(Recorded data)
════════

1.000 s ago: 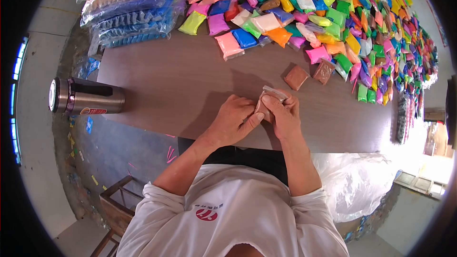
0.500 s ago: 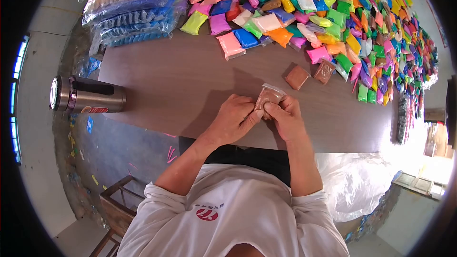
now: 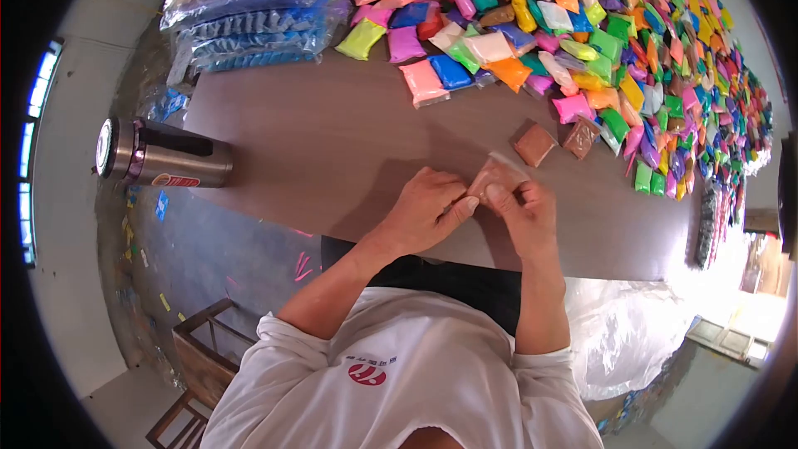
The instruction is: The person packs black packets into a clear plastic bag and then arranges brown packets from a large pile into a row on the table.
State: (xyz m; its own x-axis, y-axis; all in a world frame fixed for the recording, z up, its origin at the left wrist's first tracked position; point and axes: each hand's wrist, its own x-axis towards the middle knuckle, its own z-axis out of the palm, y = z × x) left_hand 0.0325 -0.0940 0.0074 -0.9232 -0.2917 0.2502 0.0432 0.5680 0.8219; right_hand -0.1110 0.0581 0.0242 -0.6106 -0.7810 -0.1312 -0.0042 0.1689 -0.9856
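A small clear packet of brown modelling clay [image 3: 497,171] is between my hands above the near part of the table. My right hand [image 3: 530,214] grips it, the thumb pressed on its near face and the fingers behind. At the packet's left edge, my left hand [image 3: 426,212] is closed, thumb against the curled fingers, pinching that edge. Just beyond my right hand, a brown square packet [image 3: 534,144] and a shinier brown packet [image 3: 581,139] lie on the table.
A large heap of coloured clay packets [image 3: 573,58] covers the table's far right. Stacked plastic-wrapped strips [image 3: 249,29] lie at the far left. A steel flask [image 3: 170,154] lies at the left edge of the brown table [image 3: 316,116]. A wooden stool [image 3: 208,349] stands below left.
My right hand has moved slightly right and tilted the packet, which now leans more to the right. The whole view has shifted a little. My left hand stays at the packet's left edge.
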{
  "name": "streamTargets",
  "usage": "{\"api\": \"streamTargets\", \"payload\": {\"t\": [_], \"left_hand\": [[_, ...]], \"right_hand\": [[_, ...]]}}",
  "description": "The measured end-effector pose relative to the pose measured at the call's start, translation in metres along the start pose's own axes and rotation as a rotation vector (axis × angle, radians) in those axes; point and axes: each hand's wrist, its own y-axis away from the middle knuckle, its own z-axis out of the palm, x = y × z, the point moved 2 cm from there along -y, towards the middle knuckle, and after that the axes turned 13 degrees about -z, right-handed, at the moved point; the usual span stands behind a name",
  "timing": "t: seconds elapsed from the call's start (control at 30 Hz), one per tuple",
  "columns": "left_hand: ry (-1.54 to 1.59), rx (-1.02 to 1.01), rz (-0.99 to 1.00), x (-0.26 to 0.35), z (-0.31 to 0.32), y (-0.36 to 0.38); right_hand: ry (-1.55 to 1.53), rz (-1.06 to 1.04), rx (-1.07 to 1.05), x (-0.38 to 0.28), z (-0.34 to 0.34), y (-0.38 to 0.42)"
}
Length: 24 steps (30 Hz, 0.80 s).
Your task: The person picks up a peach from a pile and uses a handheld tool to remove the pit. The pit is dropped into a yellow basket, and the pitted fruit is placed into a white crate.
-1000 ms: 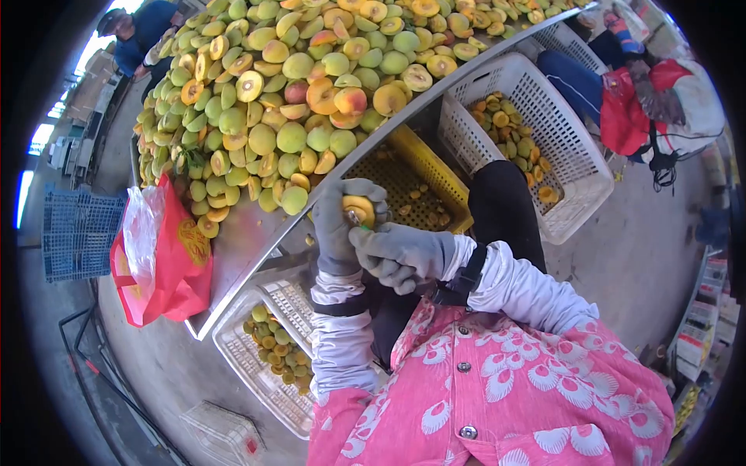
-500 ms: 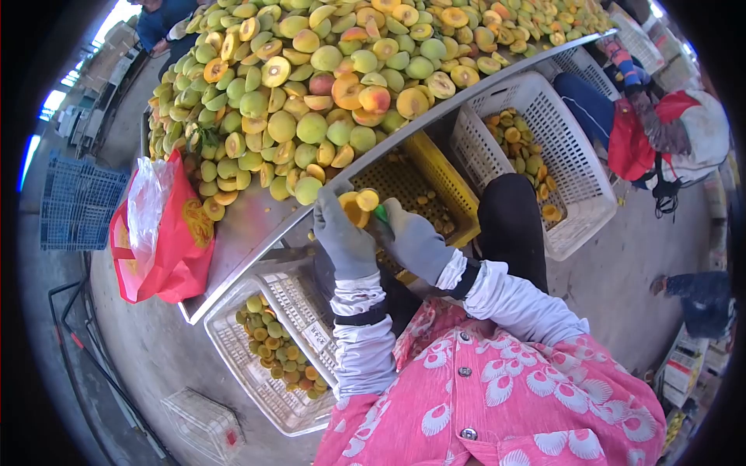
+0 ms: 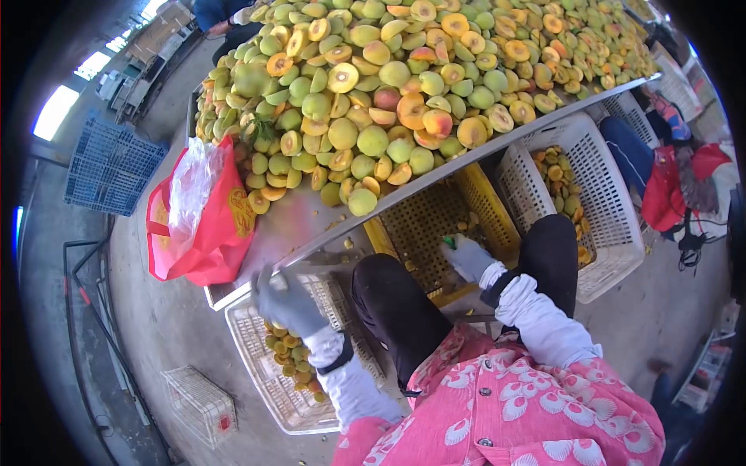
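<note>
My left hand (image 3: 289, 303), in a grey glove, hangs over the near end of a white plastic crate (image 3: 299, 423). Its fingers are apart, and no fruit shows clearly in it. Below it lie halved fruits (image 3: 294, 359), yellow and green. My right hand (image 3: 471, 260), also gloved, is closed around a small green-handled tool (image 3: 448, 242), whose working end I cannot make out. That hand is above a yellow crate (image 3: 497, 203) with a few small bits inside. A big heap of plum- or apricot-like fruit (image 3: 342, 136), whole and halved, covers the metal table (image 3: 291, 225).
A red bag (image 3: 206, 241) with clear plastic hangs at the table's left corner. Another white crate (image 3: 614, 225) with cut fruit stands right of my knee. A blue crate (image 3: 113, 171) and an upturned white crate (image 3: 200, 408) are at left. Another person's sleeve (image 3: 622, 151) shows at right.
My hands have parted. The left has moved left from the halved fruit at the table edge to above the white crate; the right has moved over the yellow crate. The view has shifted.
</note>
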Motion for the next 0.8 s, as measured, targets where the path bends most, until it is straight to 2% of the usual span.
{"api": "streamTargets", "payload": {"t": [0.03,0.07,0.13,0.2,0.27,0.33,0.37,0.4,0.43,0.5,0.53,0.6,0.67,0.73,0.8], "left_hand": [[0.182,-0.256,-0.072,0.004,0.026,0.003],[0.37,-0.506,-0.137,0.019,0.055,0.003],[-0.055,-0.723,0.367,0.033,0.124,-0.001],[-0.125,-0.948,0.163,0.04,0.166,-0.009],[0.017,-0.684,0.44,0.016,0.194,-0.014],[-0.231,-0.753,0.348,0.032,0.179,-0.016],[-0.244,-0.781,0.268,0.03,0.169,-0.021],[-0.259,-0.815,0.184,0.022,0.163,-0.025],[-0.251,-0.8,0.188,0.014,0.161,-0.031],[-0.213,-0.764,0.045,-0.011,0.155,-0.042],[-0.218,-0.772,0.036,-0.019,0.154,-0.044],[-0.034,-0.681,-0.155,-0.02,0.148,-0.045],[0.579,-0.701,0.011,0.0,0.129,-0.028],[1.291,-1.234,-0.712,0.066,0.076,-0.001],[1.067,-1.176,-0.258,0.091,0.069,0.04]], "right_hand": [[-0.209,0.013,-0.051,-0.006,0.005,-0.001],[-0.202,0.001,-0.048,-0.007,0.005,-0.001],[-0.138,-0.192,-0.023,-0.008,0.009,0.005],[-0.241,-0.221,-0.03,0.045,0.031,-0.006],[-0.311,-0.147,0.088,0.036,0.015,0.008],[-0.257,-0.141,0.173,0.01,-0.004,0.019],[-0.256,-0.164,0.191,0.009,-0.004,0.018],[-0.237,-0.104,0.148,0.008,-0.003,0.017],[-0.218,-0.041,0.1,0.009,-0.003,0.016],[-0.269,-0.123,0.061,-0.006,-0.007,0.017],[-0.321,-0.187,0.015,-0.013,-0.007,0.022],[-0.372,-0.155,-0.025,-0.031,-0.012,0.03],[-0.417,-0.15,-0.036,-0.058,-0.023,0.038],[-0.605,-0.188,-0.03,-0.097,-0.031,0.046],[-0.48,-0.304,0.017,-0.132,-0.043,0.056]]}}
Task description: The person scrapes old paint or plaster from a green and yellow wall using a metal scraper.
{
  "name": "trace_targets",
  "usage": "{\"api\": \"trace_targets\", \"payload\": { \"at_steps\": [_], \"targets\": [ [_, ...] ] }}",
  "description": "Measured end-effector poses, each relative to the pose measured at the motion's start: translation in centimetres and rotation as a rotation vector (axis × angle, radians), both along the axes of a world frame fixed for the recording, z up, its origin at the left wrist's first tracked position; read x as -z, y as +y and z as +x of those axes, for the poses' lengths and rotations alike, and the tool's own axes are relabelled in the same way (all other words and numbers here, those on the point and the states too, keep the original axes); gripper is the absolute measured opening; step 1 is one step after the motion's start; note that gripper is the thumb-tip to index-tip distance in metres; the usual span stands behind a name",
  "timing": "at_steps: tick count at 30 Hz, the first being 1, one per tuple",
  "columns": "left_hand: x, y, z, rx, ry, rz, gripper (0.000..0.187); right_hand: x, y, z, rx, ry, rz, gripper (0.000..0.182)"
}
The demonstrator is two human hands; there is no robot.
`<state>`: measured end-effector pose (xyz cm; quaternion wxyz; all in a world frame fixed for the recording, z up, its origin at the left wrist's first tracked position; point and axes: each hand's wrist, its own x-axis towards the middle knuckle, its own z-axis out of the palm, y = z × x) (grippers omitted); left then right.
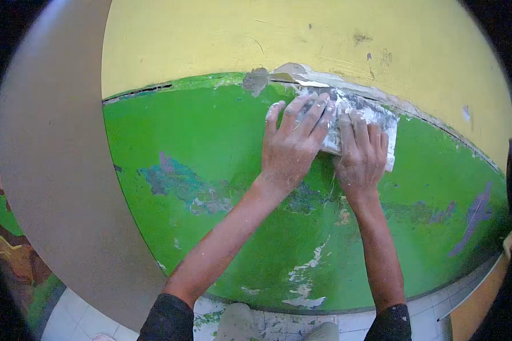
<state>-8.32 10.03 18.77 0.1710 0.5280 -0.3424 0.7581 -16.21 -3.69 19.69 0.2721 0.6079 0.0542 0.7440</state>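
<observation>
A flat rectangular plate (385,122), dark and smeared with white filler, is held against the wall just below the crack between the yellow and green paint. Over its left end lie the fingers of my left hand (290,139), dusted white, with the outermost finger on the green paint side. My right hand (361,156) grips the plate's lower right part, fingers curled on its face. Both thumbs are hidden. Along the crack runs a rough strip of whitish filler (347,84), with a grey patch (256,81) at its left and a peeling flake (293,73) above.
The yellow upper wall (188,37) is scuffed. Green paint (170,131) below has worn, peeling patches. A grey-brown panel (57,142) stands at left. Paint chips litter the white floor tiles (77,315) by my knees. An orange-brown board (483,295) leans at lower right.
</observation>
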Motion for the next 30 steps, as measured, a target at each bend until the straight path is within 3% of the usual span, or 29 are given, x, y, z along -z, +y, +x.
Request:
{"api": "trace_targets", "payload": {
  "at_steps": [2, 12, 14, 18, 19, 21, 27, 30],
  "targets": [
    [-0.3, -0.2, -0.1, 0.016, 0.017, 0.012, 0.038, -0.1, -0.1, -0.3, -0.027, 0.065, 0.062, 0.042],
    [-1.6, -0.2, 0.0, -0.003, -0.047, -0.018, 0.03, -1.6, 0.1, -0.8, 0.0, 0.089, 0.056, 0.038],
    [-2.5, -0.4, -0.1, 0.016, -0.074, -0.006, 0.026, -2.6, -0.1, -0.8, 0.005, 0.043, 0.001, 0.019],
    [-1.7, 0.0, -1.3, 0.061, -0.007, 0.008, 0.025, -1.9, 0.5, -1.8, -0.029, 0.082, 0.035, 0.014],
    [-1.8, 0.0, -1.2, 0.058, -0.012, 0.004, 0.025, -1.9, 0.5, -1.7, -0.032, 0.077, 0.03, 0.014],
    [-2.5, -0.2, -0.5, 0.025, -0.102, -0.006, 0.023, -2.5, 0.1, -1.2, -0.021, 0.088, 0.011, 0.031],
    [-2.4, 0.1, -1.4, 0.115, -0.037, 0.015, 0.022, -2.4, 0.4, -2.4, 0.009, 0.148, 0.036, 0.026],
    [-2.9, -0.1, -0.6, 0.051, -0.11, 0.007, 0.023, -2.5, -0.1, -1.0, -0.015, 0.1, 0.029, 0.029]
  ]
}}
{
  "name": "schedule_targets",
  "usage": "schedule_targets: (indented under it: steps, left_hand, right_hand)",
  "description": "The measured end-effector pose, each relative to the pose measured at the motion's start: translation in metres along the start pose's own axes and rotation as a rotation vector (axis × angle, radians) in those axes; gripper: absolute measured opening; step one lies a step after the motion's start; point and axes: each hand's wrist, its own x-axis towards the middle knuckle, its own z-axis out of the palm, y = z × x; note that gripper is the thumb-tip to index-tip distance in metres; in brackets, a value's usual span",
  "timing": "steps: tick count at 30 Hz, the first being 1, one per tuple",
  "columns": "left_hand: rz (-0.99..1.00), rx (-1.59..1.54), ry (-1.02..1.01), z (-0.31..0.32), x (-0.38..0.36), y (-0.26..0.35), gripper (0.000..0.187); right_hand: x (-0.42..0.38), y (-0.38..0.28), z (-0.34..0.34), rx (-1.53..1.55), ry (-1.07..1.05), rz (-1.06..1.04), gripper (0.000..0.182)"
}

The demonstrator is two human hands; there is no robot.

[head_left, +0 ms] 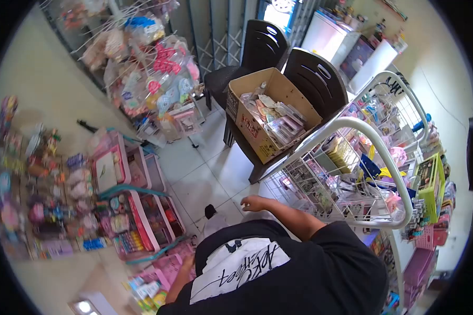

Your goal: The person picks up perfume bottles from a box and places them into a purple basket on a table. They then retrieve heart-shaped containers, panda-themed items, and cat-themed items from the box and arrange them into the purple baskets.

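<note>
My right hand [253,203] hangs in front of my body over the tiled floor, its fingers loosely bent and apart, with nothing visible in them. It is nearest to the white wire rack cart [381,137] and the black chair holding a cardboard box [247,134]. Packaged goods in clear wrapping fill that box. Low at my side, my left hand [186,265] is beside pink packages [168,270]; its fingers are small and partly hidden, so I cannot make out a grip.
A tiered drawer shelf [148,223] with small goods stands on the left, near a wall display [47,210]. Bagged items hang on a stand [163,79] ahead. Black chairs [263,44] stand before a folding metal gate. White tile floor [194,184] runs between the shelf and chairs.
</note>
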Motion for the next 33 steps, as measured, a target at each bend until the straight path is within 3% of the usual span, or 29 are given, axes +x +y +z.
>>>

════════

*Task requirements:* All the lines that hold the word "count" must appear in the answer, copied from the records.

*Result for this task:*
  "timing": "at_steps: tick count at 30 Hz, the first being 1, one per tuple",
  "timing": "steps: tick count at 30 Hz, the first being 1, one per tuple",

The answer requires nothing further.